Helen is not the first mythological woman to attract Zoccola’s poetic attention. During the COVID-19 pandemic, Zoccola wrote persona poems from the voices of sympathetic Trojan women such as Andromache, Cassandra or Clytemnestra. For a year, she ignored Helen.
“I wasn’t doing anything with Helen, because the truth was, I didn’t like Helen very much at that time,” Zoccola said. “I found her to be a frustrating character. ”
In 2021, Zoccola’s aversion to Helen suddenly shattered. All at once, she could not escape the nagging voice of the Spartan Queen. In a “manic daze,” as she describes in the afterword of her collection, she wrote seven poems about Helen in a row. But as previously mentioned, this Helen was not wearing a peplos and dining with the gods. This Helen was standing in Chuck E. Cheese and having absurd pregnancy cravings.

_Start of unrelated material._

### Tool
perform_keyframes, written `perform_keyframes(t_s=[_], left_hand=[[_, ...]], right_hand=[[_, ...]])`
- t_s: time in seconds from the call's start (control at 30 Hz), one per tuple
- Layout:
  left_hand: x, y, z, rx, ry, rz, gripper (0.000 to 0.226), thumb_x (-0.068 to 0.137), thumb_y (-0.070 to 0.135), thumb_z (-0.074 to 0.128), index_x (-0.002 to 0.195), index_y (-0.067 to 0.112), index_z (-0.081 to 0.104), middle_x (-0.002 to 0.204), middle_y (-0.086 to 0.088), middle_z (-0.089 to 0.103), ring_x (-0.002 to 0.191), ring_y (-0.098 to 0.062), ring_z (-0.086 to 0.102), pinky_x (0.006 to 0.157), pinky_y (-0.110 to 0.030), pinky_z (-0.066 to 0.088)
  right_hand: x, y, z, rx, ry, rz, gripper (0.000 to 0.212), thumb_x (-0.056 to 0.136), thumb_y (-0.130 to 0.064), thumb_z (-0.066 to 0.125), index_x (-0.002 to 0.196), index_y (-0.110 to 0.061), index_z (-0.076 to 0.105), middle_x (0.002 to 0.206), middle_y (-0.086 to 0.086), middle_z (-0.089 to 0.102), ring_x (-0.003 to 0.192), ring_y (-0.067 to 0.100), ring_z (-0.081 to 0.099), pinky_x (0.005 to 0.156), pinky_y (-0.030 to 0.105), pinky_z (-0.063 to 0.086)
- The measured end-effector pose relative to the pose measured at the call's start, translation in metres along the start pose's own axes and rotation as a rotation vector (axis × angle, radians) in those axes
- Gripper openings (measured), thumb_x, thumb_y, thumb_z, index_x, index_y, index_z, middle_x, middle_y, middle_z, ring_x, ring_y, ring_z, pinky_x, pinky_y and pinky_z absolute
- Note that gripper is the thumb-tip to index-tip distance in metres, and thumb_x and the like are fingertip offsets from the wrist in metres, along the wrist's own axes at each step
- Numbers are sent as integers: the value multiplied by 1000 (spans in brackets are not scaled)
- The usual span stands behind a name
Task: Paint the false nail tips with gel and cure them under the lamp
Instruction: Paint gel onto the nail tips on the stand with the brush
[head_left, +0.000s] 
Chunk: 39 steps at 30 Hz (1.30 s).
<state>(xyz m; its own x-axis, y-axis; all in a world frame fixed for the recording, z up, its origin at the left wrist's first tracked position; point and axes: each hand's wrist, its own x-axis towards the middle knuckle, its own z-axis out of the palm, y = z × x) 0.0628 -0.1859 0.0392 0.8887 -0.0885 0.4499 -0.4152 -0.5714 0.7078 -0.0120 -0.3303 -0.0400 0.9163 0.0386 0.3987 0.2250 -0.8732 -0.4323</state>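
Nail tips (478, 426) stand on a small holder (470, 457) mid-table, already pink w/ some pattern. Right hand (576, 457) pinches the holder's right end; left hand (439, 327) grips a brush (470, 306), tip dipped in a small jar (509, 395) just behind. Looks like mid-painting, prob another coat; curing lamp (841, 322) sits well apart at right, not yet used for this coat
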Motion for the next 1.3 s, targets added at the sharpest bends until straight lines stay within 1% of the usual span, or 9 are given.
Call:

“It was [a] very different voice from the one I had been using at the start of the pandemic,” Zoccola said. “It felt familiar, it felt like my own childhood in 1990s Tennessee. It was this kind of creative wave that passed over me, and I just kept writing into it until the poems were done.”
In “Helen of Troy, 1993,” Helen is apathetic, desperate and “histrionic,” as described by Zoccola. It is precisely these qualities that attract readers and critics alike. Literary website Debutiful named the collection one of their Most-Anticipated Books of 2025 and the New York Times described it as “a witty and acute anatomy of small-town life and of our own American cultural and spiritual barrenness.” Zoccola was shocked by the accolades.
“When I started writing these poems, I had no idea anyone would ever read them,” Zoccola said. “I was writing them for me, not because I thought they would ever find an audience.”
Even with the commercial success of “Helen of Troy, 1993,” Zoccola feels a singular disappointment — that the late Molly Brodak, a poet, memoirist and English and creative writing professor at Emory University, did not live to read it. Along with Trethewey, retired Professor Emeritus Jim Grimsley and Associate Professor of Classics Jonathan Master, Zoccola names Brodak as one of her biggest influences. Throughout the publishing process, Zoccola said she often wanted to share the poems with Brodak but habitually remembered that her mentor had passed.
“That’s the mark of a great teacher,” Zoccola said. “That even gone, they still are a part of their student’s process.”
10 years after her graduation, Zoccola’s undergraduate experience remains with her, especially her admiration for the faculty. The metamorphic experiences inside and outside of the classroom and, of course, the inspiring faculty contributed to her journey as a creative. However, after years of work, Zoccola’s story — much like Helen’s — is perhaps just beginning.